Espinacas a la crema
Combinaciones Culinarias
- Cruda: Los primeros brotes son deliciosos en ensalada, con otros brotes de lechuga, manzana, pescado ahumado, queso fresco, avellanas y otros frutos secos. Calcule 100 g por persona. Las hojas de espinaca tiernas crudas pueden ser una adición rica y nutritiva a una ensalada. Agrega espinacas a un “wrap”, sándwich o pita. Agrega un puñado de espinacas frescas a un omelet o huevo revuelto, o agrega un puñado a un batido.
- Cocinada: La espinaca cocida combina estupendamente con nata (son famosas las espinacas a la crema). También, acompaña muy bien los huevos, el pescado, las aves y las carnes blancas y asadas. Saltea ligeramente las espinacas en una pequeña cantidad de aceite de oliva virgen extra. Sazona con pimienta negra recién molida y queso parmesano recién rallado. Agrega espinacas a pastas, sopas y guisos. Prepara una salsa con espinacas, como salsa de espinacas y alcachofas o salsa de espinacas y queso de cabra.
El Término "A la Florentina"
En cocina, la palabra «florentina» designa un plato en el que las espinacas se sirven como acompañamiento del alimento principal. Esta denominación se le atribuye a Catalina de Medici, nacida en Florencia (Italia) y reina de Francia de 1547 a 1559. Se dice que le gustaban tanto las espinacas que exigía que sus cocineros la siguieran allí donde fuera para cocinar sus platos favoritos.
Consumo por Edades
- Niños pequeños: Es una de las primeras verduras que se les puede dar a los bebés. La espinaca se puede consumir a partir de los 6 meses de edad, primero en puré y en sopa. Para los niños mayores, a los que no les haga gracia, añádala a un puré o un flan, e incluso a un «stoemp» (plato tradicional belga a base de patatas y una mezcla de verduras variadas, aplastadas en puré).
- Y los demás: La espinaca es buena para todos a cualquier edad.
Producción y Consumo Global
La espinaca ha sido utilizada por varias culturas a lo largo de la historia, especialmente en las cocinas del Mediterráneo, Medio Oriente y Sudeste Asiático.

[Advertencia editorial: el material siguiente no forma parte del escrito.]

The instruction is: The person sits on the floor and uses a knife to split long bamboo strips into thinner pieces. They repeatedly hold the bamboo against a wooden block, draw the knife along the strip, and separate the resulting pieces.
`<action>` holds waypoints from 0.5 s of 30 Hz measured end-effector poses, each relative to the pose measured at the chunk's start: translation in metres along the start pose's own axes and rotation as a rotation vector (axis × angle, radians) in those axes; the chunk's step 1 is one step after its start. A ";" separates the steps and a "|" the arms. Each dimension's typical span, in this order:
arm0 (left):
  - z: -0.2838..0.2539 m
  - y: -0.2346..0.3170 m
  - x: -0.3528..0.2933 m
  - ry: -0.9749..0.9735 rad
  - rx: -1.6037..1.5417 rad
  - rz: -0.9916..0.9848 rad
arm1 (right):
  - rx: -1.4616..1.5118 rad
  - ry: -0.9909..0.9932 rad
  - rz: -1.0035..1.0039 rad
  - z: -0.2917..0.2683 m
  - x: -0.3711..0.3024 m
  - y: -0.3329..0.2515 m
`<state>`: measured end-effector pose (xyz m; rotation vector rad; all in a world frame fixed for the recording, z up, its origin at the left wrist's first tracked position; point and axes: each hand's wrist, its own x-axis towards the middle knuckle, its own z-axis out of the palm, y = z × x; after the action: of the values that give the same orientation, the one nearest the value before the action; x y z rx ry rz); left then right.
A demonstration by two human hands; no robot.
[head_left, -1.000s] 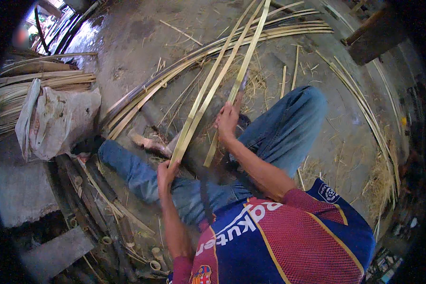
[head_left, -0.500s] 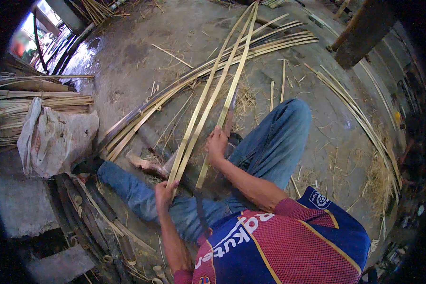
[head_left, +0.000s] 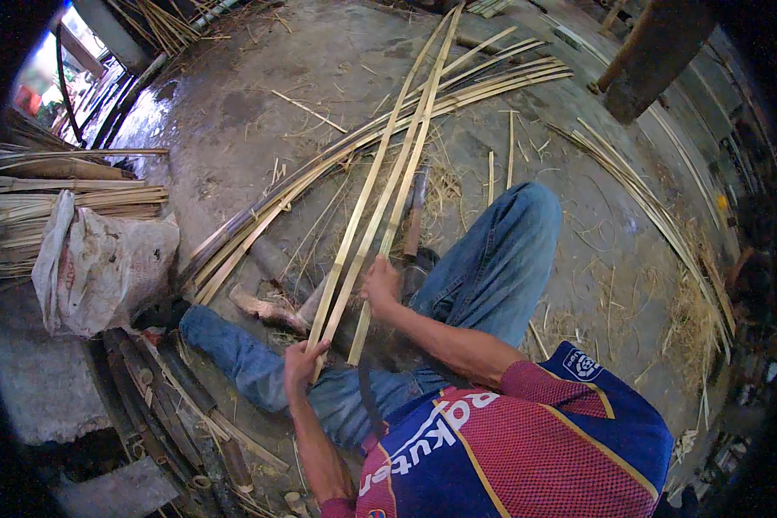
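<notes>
Long, pale split bamboo strips run from my lap up across the floor. My left hand point(head_left: 302, 364) is closed round the near ends of two bamboo strips point(head_left: 343, 269), which lie side by side over my left thigh. Farther forward, my right hand point(head_left: 380, 287) is closed on a third bamboo strip point(head_left: 361, 335), and its near end sticks out below the hand toward my lap. Beyond the right hand stands a narrow brown and grey piece point(head_left: 417, 207); its kind is unclear. A rough piece of wood point(head_left: 268, 306) lies between my legs.
A bundle of bamboo strips point(head_left: 319, 160) lies crosswise under the held ones. More strips point(head_left: 639, 186) lie at the right by shavings point(head_left: 691, 332). At left are a white sack point(head_left: 112, 268), stacked strips point(head_left: 78, 203) and dark bamboo poles point(head_left: 160, 397). A thick post point(head_left: 656, 65) stands far right.
My right hand has come a little toward my body and to the left, drawing its strip along. The left hand has dropped slightly, still on its two strips.
</notes>
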<state>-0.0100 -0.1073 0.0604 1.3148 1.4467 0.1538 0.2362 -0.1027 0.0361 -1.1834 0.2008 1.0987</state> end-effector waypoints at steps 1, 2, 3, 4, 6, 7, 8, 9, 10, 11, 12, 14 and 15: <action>0.000 -0.001 0.001 0.000 -0.007 0.014 | 0.007 -0.017 0.012 0.002 -0.004 0.003; -0.001 -0.003 0.001 0.001 -0.014 0.027 | 0.014 -0.034 0.025 0.003 -0.007 0.005; 0.000 -0.001 0.001 -0.003 -0.020 0.041 | -0.022 -0.018 0.034 0.001 -0.006 0.010; 0.000 0.001 0.001 -0.005 -0.010 0.048 | -0.059 -0.003 0.043 -0.001 -0.004 0.014; -0.001 0.003 -0.001 -0.004 0.004 0.057 | -0.119 -0.009 0.087 -0.002 -0.004 0.020; -0.001 0.003 -0.002 0.016 -0.013 0.065 | -0.142 -0.030 0.122 -0.002 -0.007 0.022; -0.001 0.002 -0.004 0.037 -0.030 0.072 | -0.165 -0.051 0.158 -0.001 -0.009 0.023; 0.000 0.002 -0.006 0.056 -0.044 0.076 | -0.157 -0.091 0.159 -0.004 -0.009 0.029; 0.000 0.002 -0.007 0.046 -0.059 0.065 | -0.148 -0.132 0.161 -0.006 -0.006 0.033; 0.000 0.002 -0.007 0.036 -0.074 0.054 | -0.139 -0.172 0.163 -0.008 -0.004 0.037; 0.000 0.005 -0.006 0.023 -0.086 0.043 | -0.167 -0.154 0.145 -0.011 0.002 0.044; -0.001 0.022 -0.018 0.037 -0.058 0.012 | -0.265 -0.119 0.143 -0.010 0.000 0.044; -0.003 0.028 -0.024 0.051 -0.045 -0.002 | -0.314 -0.109 0.143 -0.007 -0.001 0.043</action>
<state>-0.0010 -0.1129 0.0957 1.2806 1.4792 0.2182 0.2048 -0.1106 0.0065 -1.3989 0.0276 1.3514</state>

Se puede incorporar fácilmente en cualquier dieta, ya que es económica y de fácil preparación.
El primer productor mundial es China, por delante de Estados Unidos y Japón. Francia es el primer productor europeo, por delante de Bélgica e Italia. Los alemanes son los principales consumidores del mundo. La espinaca es la segunda verdura congelada más consumida en Francia.
Consideraciones y Precauciones
La espinaca contiene bastante ácido oxálico, compuestos que favorecen la aparición de cálculos renales. Por lo que, en este caso, es preferible no comer muchas o pedir consejo a un profesional de la salud. Las personas que padecen cálculos renales o tienen riesgo de sufrirlos deben consumirla con moderación.
Si alguien está tomando anticoagulantes, como warfarina, es importante que no comience a cambiar repentinamente la cantidad de alimentos que ingieren que contienen vitamina K, dado que desempeña un papel importante en la coagulación de la sangre. Debe consultar a un profesional de la salud.
El consumo excesivo de potasio puede ser perjudicial para las personas cuyos riñones no funcionan completamente. Si los riñones no pueden eliminar el exceso de potasio de la sangre, podría ser fatal.